This repository contains the analysis code and documentation for producing haplotype-resolved, near-T2T human genome assemblies using only Oxford Nanopore Technology (ONT) sequencing. Three types of ONT data are combined: ultra-long reads, HERRO-corrected reads, and Pore-C reads. The same sequencing data also yields phased CpG methylation maps and haplotype-resolved 3D chromatin contact matrices. It is the companion repository for this publication:
Single-Platform Nanopore Sequencing Enables Diploid Telomere-to-Telomere Genome Assembly and Haplotype-Resolved 3D Chromatin Maps
Caspar Gross1,2,§, Ramya Potabattula1,§, Fubo Cheng1, Sarah Leuchtenberg1, Hanna Sophie Hartung1, Beate Kristmann1, Elena Buena-Atienza1,3, Nicolas Casadei1,3, Stephan Ossowski1,2,* and Olaf Riess1,3,*
1 Institute of Medical Genetics and Applied Genomics, University of Tübingen, Tübingen, Germany
2 Institute for Bioinformatics and Medical Informatics (IBMI), University of Tübingen, Tübingen, Germany
3 NGS Competence Center Tübingen (NCCT), Tübingen, Germany
§ These authors contributed equally
workflow/ Snakemake workflow (rules, scripts, environments)

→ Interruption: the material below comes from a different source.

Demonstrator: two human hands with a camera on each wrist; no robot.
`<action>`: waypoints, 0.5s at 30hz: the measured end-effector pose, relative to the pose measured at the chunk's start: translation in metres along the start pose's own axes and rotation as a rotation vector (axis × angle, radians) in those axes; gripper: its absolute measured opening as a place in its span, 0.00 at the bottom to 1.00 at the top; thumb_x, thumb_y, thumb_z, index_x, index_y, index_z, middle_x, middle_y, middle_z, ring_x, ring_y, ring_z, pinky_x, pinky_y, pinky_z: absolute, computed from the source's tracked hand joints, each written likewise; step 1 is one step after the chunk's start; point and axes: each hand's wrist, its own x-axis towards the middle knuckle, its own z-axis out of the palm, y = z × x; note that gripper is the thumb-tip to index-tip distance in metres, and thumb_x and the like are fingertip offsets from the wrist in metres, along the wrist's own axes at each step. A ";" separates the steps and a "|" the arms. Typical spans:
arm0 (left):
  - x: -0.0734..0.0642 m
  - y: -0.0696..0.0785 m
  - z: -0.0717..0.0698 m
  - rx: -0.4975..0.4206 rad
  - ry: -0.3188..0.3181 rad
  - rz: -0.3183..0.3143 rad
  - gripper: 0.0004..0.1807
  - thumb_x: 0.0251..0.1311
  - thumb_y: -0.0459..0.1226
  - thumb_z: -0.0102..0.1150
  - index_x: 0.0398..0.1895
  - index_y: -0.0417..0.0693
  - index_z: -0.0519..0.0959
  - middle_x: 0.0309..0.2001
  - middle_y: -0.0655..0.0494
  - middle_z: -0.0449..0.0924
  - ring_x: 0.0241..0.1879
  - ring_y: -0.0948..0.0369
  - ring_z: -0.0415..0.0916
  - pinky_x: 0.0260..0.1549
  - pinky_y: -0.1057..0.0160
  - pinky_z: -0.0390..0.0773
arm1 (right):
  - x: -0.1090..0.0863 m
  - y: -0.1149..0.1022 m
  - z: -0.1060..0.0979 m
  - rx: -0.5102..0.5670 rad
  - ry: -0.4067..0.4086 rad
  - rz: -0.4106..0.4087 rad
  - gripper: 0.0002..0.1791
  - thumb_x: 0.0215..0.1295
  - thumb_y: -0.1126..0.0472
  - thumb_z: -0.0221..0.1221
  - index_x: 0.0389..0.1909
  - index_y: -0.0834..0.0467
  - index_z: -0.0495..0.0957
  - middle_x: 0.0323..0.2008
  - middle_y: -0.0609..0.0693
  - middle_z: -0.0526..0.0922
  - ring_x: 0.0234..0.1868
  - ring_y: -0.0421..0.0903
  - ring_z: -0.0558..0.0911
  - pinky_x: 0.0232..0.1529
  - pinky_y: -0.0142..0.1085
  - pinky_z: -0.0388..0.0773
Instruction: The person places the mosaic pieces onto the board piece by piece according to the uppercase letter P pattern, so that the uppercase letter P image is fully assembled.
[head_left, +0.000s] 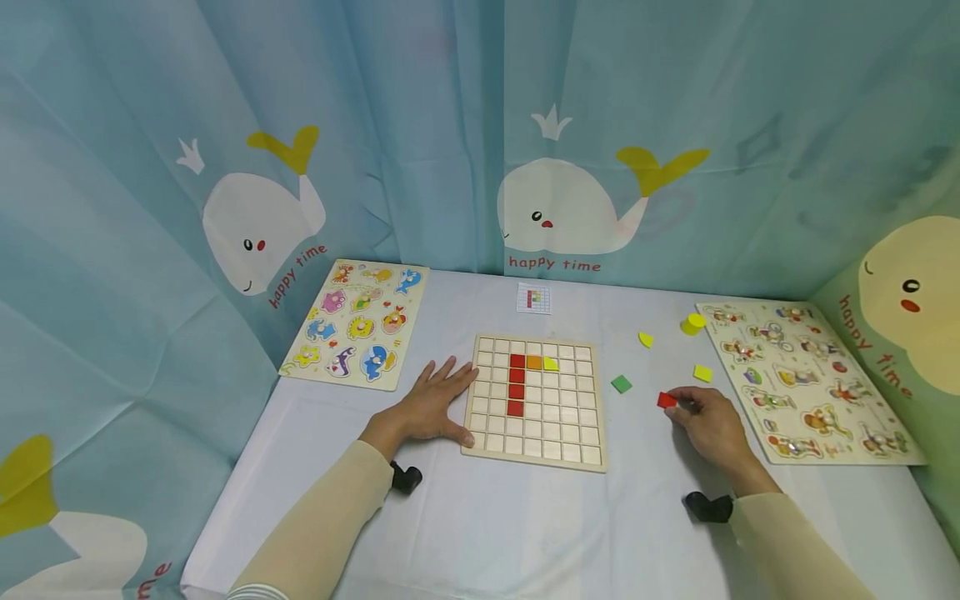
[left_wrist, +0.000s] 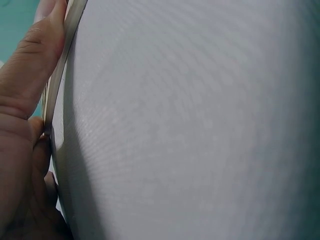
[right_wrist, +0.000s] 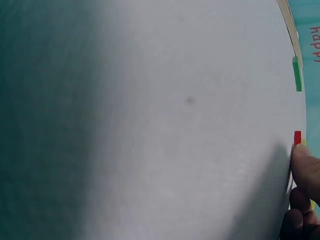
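A wooden grid board [head_left: 551,429] lies in the middle of the table. On it, several red square tiles [head_left: 516,390] form a column, with an orange tile [head_left: 534,362] and a yellow tile [head_left: 551,364] running right from the column's top. My left hand [head_left: 427,406] rests at the board's left edge, fingers spread, thumb [left_wrist: 37,55] on the rim. To the right of the board, my right hand [head_left: 708,421] pinches a red tile [head_left: 666,400] between thumb and fingertips. The same red tile [right_wrist: 297,137] shows at the right border of the right wrist view.
Near the right hand lie a green square tile [head_left: 621,384], a yellow square tile [head_left: 702,373], a yellow quarter-round piece [head_left: 645,339] and a yellow cylinder [head_left: 692,324]. A small pattern card [head_left: 534,298] sits behind the board. Picture puzzles flank it left [head_left: 352,325] and right [head_left: 810,379].
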 end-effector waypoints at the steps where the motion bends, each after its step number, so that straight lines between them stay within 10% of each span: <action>1: 0.000 0.000 0.000 0.001 0.000 0.001 0.70 0.44 0.63 0.81 0.87 0.58 0.50 0.87 0.62 0.42 0.87 0.58 0.28 0.84 0.53 0.24 | 0.000 0.000 0.000 0.001 0.000 0.007 0.19 0.71 0.65 0.63 0.60 0.69 0.79 0.56 0.71 0.75 0.52 0.64 0.74 0.50 0.56 0.73; 15: 0.001 -0.001 0.001 0.003 0.004 0.011 0.70 0.43 0.63 0.81 0.87 0.57 0.50 0.87 0.61 0.43 0.87 0.57 0.28 0.84 0.52 0.24 | -0.004 0.001 -0.008 0.072 0.096 0.093 0.20 0.76 0.60 0.63 0.64 0.60 0.79 0.52 0.68 0.85 0.45 0.54 0.82 0.31 0.26 0.74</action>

data/ Sample and dataset configuration
assembly/ Assembly configuration and QC outputs
doc/ Analysis documentation
- Datasets: Reference genomes, databases, and published datasets used for benchmarking
- Methods: Key analysis methods and tool configuration
- Data QC: Sequencing quality control and comparison with public datasets
- Assembly QC: QC metrics and their definitions
- Assembly Polishing: Medaka APK/ULK polishing
- TAD and Loop Analysis: 3D chromatin structure analysis
- 3D Genome: Haplotype-resolved 3D genome reconstruction
- Ancestry Analysis: Population genetics methods
The analysis is implemented as a Snakemake workflow. If you want to adapt or rerun the analysis, see workflow/README.md for setup and usage instructions.

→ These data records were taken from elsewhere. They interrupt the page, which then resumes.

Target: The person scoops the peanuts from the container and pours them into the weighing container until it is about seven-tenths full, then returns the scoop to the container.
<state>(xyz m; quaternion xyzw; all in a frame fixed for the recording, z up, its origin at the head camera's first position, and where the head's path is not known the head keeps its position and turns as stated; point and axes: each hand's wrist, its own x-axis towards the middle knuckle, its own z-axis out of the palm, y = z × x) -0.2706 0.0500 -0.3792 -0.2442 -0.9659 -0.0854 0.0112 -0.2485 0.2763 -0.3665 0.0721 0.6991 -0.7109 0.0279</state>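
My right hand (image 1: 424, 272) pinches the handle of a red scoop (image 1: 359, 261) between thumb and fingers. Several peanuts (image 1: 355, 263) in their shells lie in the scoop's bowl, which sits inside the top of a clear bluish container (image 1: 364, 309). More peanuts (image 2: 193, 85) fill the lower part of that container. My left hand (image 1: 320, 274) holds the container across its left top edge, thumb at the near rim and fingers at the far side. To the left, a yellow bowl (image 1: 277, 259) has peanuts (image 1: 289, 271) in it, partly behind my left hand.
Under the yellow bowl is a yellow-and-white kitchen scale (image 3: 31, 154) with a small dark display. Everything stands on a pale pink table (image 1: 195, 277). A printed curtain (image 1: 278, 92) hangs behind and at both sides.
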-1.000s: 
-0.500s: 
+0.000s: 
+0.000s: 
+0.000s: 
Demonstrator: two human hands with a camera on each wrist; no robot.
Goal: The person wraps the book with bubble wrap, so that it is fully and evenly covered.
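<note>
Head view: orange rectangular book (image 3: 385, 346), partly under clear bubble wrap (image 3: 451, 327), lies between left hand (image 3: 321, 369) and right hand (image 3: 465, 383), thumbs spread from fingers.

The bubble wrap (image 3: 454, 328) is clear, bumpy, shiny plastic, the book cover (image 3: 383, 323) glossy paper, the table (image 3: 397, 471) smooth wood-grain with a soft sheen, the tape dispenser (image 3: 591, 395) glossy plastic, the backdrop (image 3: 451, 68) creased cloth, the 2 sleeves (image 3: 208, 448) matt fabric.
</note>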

- Software: Snakemake ≥ 8.0 with Conda/Mamba
- Compute: GPU resources for HERRO error correction and Dorado basecalling, at least 500GB Ram for Assembly, minimum 64 Threads
- Sequencing data: 3× ultra-long (UL) ONT flowcells and 1× Pore-C flowcell per sample
# Configure samples in data/datasets.yml and assembly/assemblies.yml
snakemake --snakefile workflow/Snakefile \
--use-conda all_samplesThis project is licensed under the MIT License — see LICENSE for details.